Sexual, gender based violence confab rises against harm to victims, urges men to ‘zip up’, ‘women to close up’

Barrister Kingsley Otuaro, Delta State Deputy Governor.

A preponderance of opinions today, Monday, December 2, 2019, rose against the harm that sexual violence against women cause to victims, with a call on “men to zip up” and “women to close up.”

Parents were also called upon to show responsibility by taking good care of their children and stop living the life of absentee parents from their homes.

This was the focus of speeches made at a one-day stakeholders meeting on sexual and gender based violence in Delta State, organized by the Delta State Sexual and Gender-based Violence Response Team and supported by 05 Initiative.

The event which had as its theme: “ Generation Equality: Stands against Rape and other forms of SGBV was held at the Unity Hall, Government House, Asaba and attended by dignitaries that included representative of the Governor, who is also the Deputy Governor of Delta state, Barrister Kingsley Otuaro, wife of the Governor, Dame Edith Okowa, the Chief Judge, Justice Marshall Umukoro, commissioner for Women Affairs and Social Development, Mrs. Mrs.
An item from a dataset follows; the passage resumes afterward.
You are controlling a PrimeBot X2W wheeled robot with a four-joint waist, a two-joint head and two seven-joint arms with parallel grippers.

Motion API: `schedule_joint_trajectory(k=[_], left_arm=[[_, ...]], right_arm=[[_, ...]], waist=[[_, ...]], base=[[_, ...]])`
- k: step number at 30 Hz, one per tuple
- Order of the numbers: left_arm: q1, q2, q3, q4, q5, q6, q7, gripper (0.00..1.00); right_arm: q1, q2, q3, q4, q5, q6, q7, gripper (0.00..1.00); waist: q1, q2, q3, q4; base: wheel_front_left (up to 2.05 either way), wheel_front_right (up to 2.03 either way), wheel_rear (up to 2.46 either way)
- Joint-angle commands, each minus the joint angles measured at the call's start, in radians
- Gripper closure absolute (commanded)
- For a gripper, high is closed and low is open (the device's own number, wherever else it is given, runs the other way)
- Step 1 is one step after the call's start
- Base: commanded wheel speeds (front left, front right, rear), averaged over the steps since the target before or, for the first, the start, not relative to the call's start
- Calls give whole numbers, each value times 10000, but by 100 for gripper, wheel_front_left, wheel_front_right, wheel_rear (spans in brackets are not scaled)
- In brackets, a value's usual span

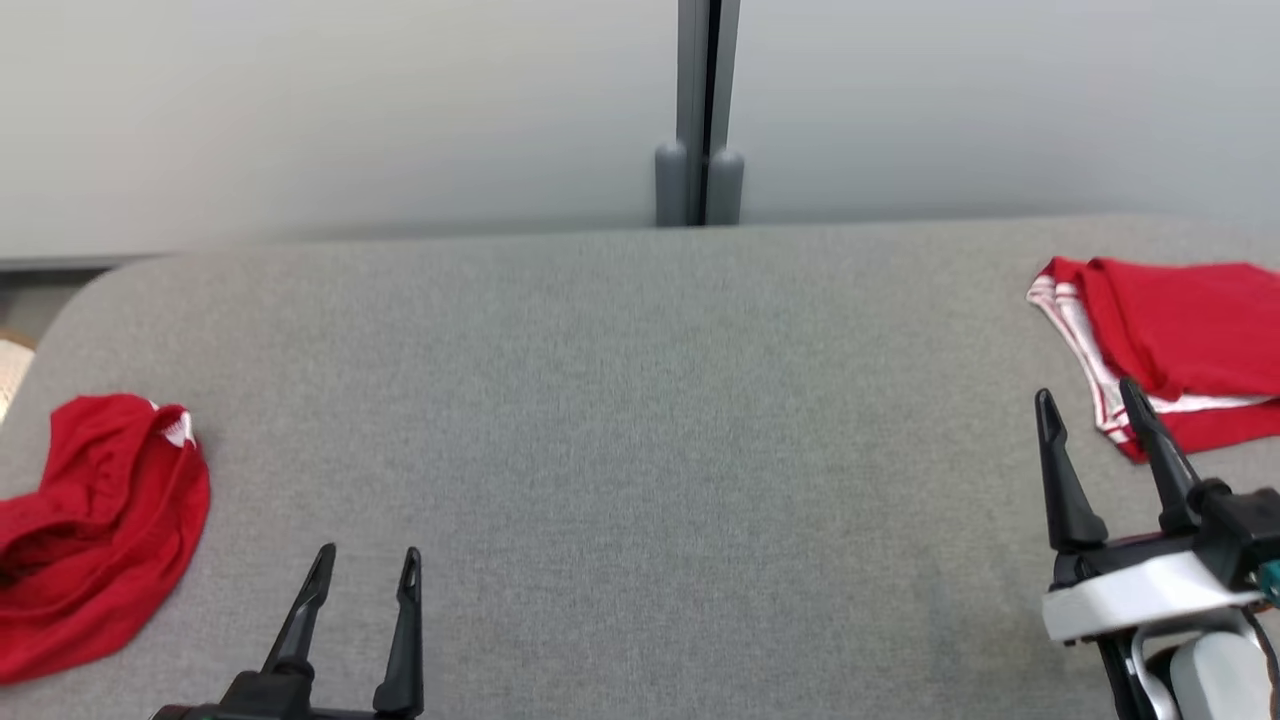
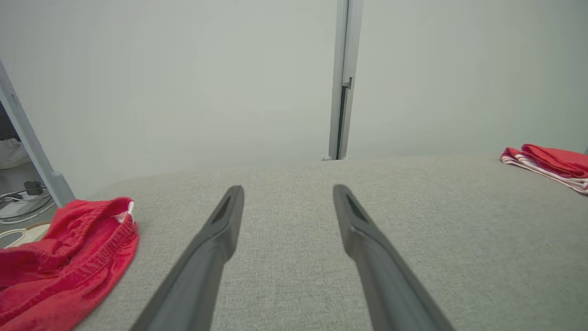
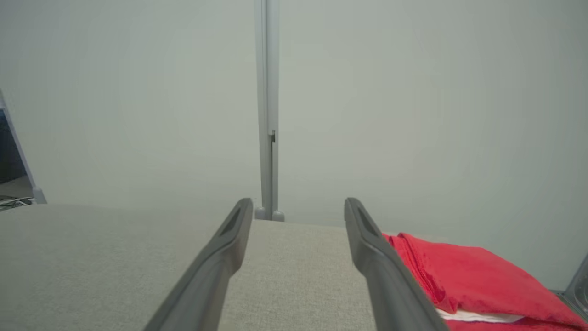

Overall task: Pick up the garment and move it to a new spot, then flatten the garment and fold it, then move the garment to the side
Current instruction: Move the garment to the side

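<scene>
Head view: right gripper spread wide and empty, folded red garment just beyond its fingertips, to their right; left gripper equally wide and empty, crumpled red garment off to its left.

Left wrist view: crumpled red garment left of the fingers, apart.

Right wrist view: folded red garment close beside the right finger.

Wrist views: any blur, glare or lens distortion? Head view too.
Head view: flat, even light, no glare, barely any shadow on the grey table. Left wrist view: jaws go soft toward the bottom edge; crumpled red garment shows its weave; the post leans slightly. Right wrist view: same soft jaws, hazy wall, folded red garment fairly sharp.
</scene>
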Motion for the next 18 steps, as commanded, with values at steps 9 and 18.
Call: schedule_joint_trajectory(k=[9, 18], left_arm=[[568, 4, 477, 243, -456, 162, -2, 0], [850, 0, 570, 473, -719, 189, -2, 0]], right_arm=[[1873, 678, -53, -1215, -44, -18, -38, 0], [2862, 1095, 134, -1146, 72, -15, -37, 0]], waist=[[1, -1, -1192, -32], [1, -1, -1532, -9]], base=[[0, 0, 0], [0, 0, 0]])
Flora Alanta, non-governmental organizations and women advocacy groups.

Otuaro described the rape and other forms of sexual and gender based violence against women as a disturbing phenomenon, even as he called on all to imbibe the word of God so as to transform their lives and destroy the demons that influence the vices. “Rape and violence against the female is a disturbing phenomenon. It is very worrisome,” the Deputy Governor said.

In her keynote speech, Mrs. Okowa described the stakeholders’ conference as very apt, called attention bible references including 2nd Timothy 3: 1-4, Job 31: 1 and then put the question, saying: “What would attract a 70 years-old man to a baby of two years? Could it be for ritual? This is what we cannot explain; a father turning his daughters into wives.”
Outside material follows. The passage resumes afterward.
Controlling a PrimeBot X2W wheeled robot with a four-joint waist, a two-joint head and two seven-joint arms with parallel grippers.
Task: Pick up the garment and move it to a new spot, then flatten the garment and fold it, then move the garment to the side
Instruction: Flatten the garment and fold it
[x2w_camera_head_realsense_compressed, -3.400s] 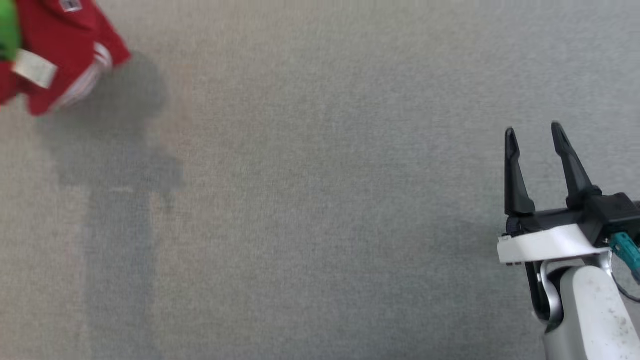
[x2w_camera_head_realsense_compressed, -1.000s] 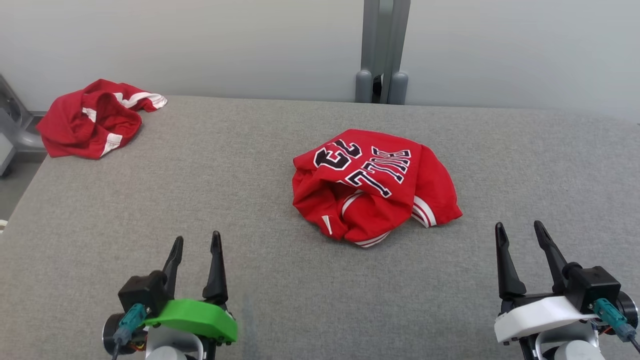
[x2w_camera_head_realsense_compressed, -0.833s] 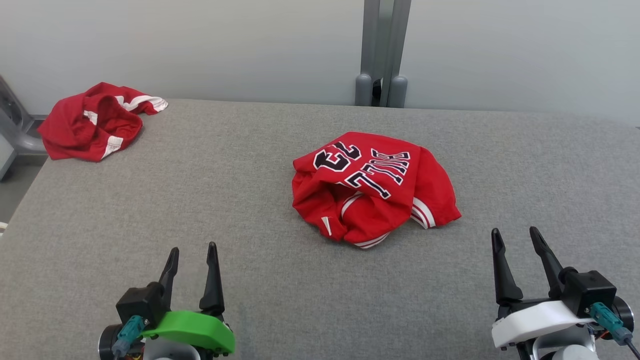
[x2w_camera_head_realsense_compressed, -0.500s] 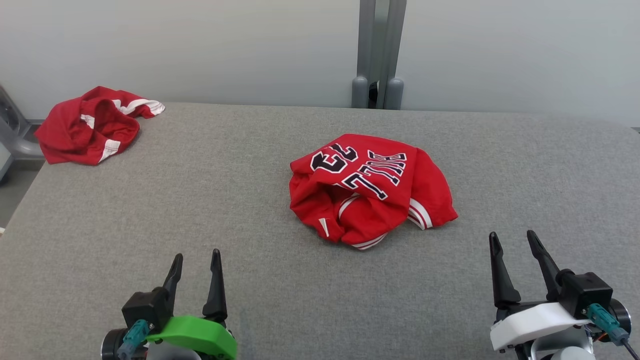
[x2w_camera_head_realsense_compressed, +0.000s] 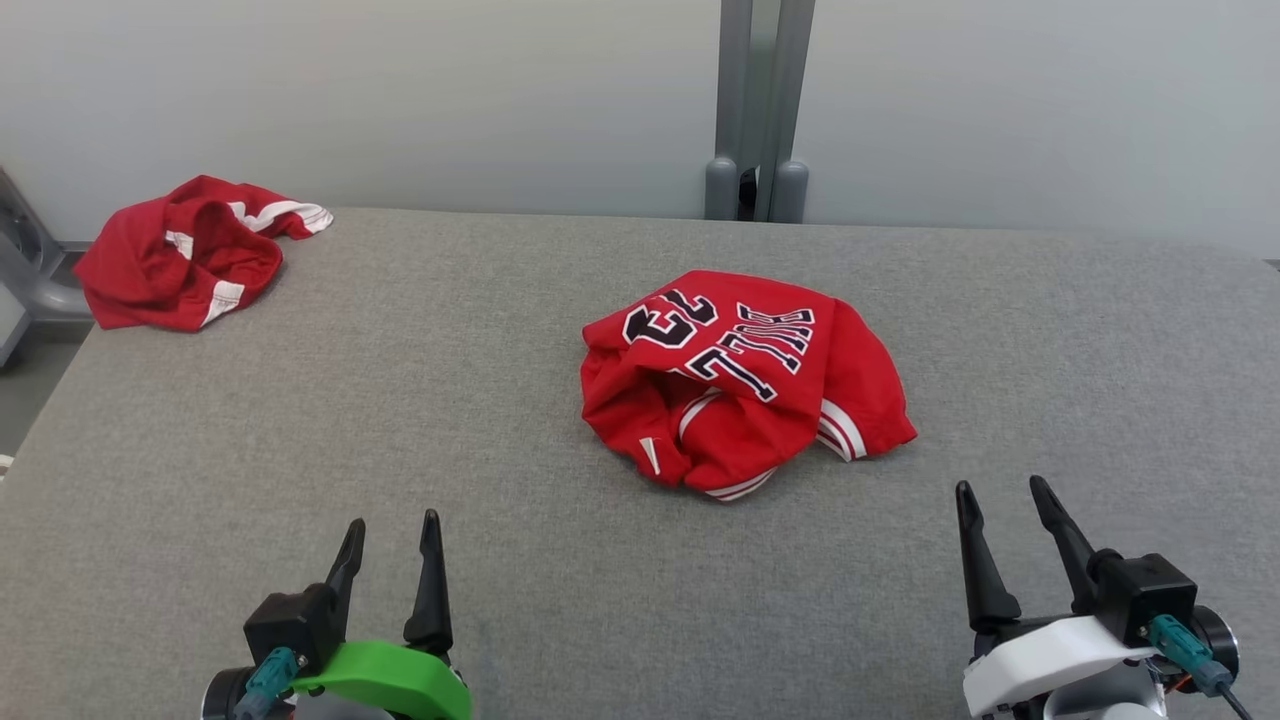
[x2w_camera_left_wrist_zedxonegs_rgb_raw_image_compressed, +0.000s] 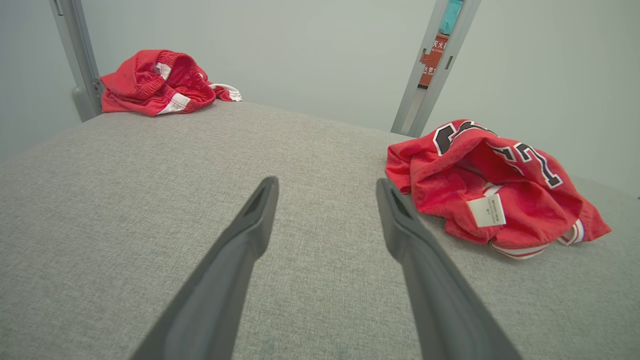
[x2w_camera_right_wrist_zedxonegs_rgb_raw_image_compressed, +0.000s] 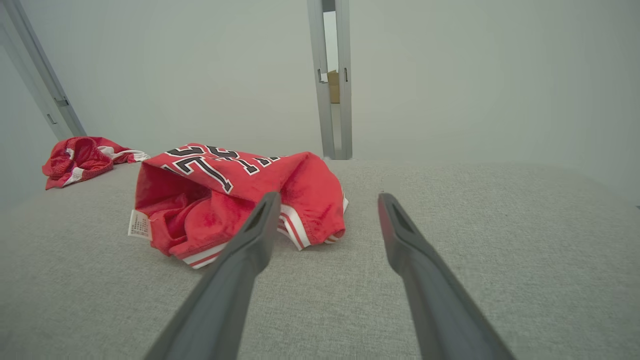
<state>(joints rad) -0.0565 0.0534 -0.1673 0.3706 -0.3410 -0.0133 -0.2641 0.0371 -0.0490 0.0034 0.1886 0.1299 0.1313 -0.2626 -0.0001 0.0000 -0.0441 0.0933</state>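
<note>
Head view, red garment (x2w_camera_head_realsense_compressed: 745, 385), upside-down 23

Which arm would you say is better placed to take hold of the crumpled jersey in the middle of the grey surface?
Probably the right. The right gripper stands open close to the jersey, just off its striped corner, while the left gripper, also open, sits clearly farther from it.

The garment (x2w_camera_head_realsense_compressed: 745, 380) is laid centrally on the counter (x2w_camera_head_realsense_compressed: 400, 420). A second garment (x2w_camera_head_realsense_compressed: 185, 250) is placed at its far left corner.
</note>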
The Delta first lady blamed some parents for not showing care and spending adequate time with their children. She said: “No driver drove my children to school. I did myself; for all of them.”

She criticised parents who abandon their responsibility to children at home in preference to attend weddings, saying “must you go to every wedding? Must you go to every ceremony? If you go to everywhere, you lose your value.”

Mrs. Okowa disagreed with suggestion that the provocative way that some women dress is not enough one of the causes that assault the sensibilities of men, saying: “I stand to disagree. Who told you that it is when you expose your body that you are more beautiful?”

She agreed with the prescription of Mrs. Alanta that men should zip up and women should close up.
For the way forward, she proposed that parents should return to their original love, and that they should realize that the children they have are not their own but God’s and that when they will be face to face with Him they will have to account for them before Him.

Men, she continued, should properly zip up and women close up. “When you get to heaven you will give account of how you died, whether you did as a result of misdeeds or it was God who called you,” she said.

Justice Umukoro who disclosed that there are 101 rape cases pending in courts in the state, said that the challenge is that victims of rape are not prepared to come and give evidence. “There are 3,500 inmates in the prisons in the state, and their ages range from 17 to 25 years. They are all from broken homes.

“Absentee fathers and absentee mothers who take the children to school at 7.30 a.m. and go to take them from school at 5p.m. and 6p.m,” Justice Umukoro said.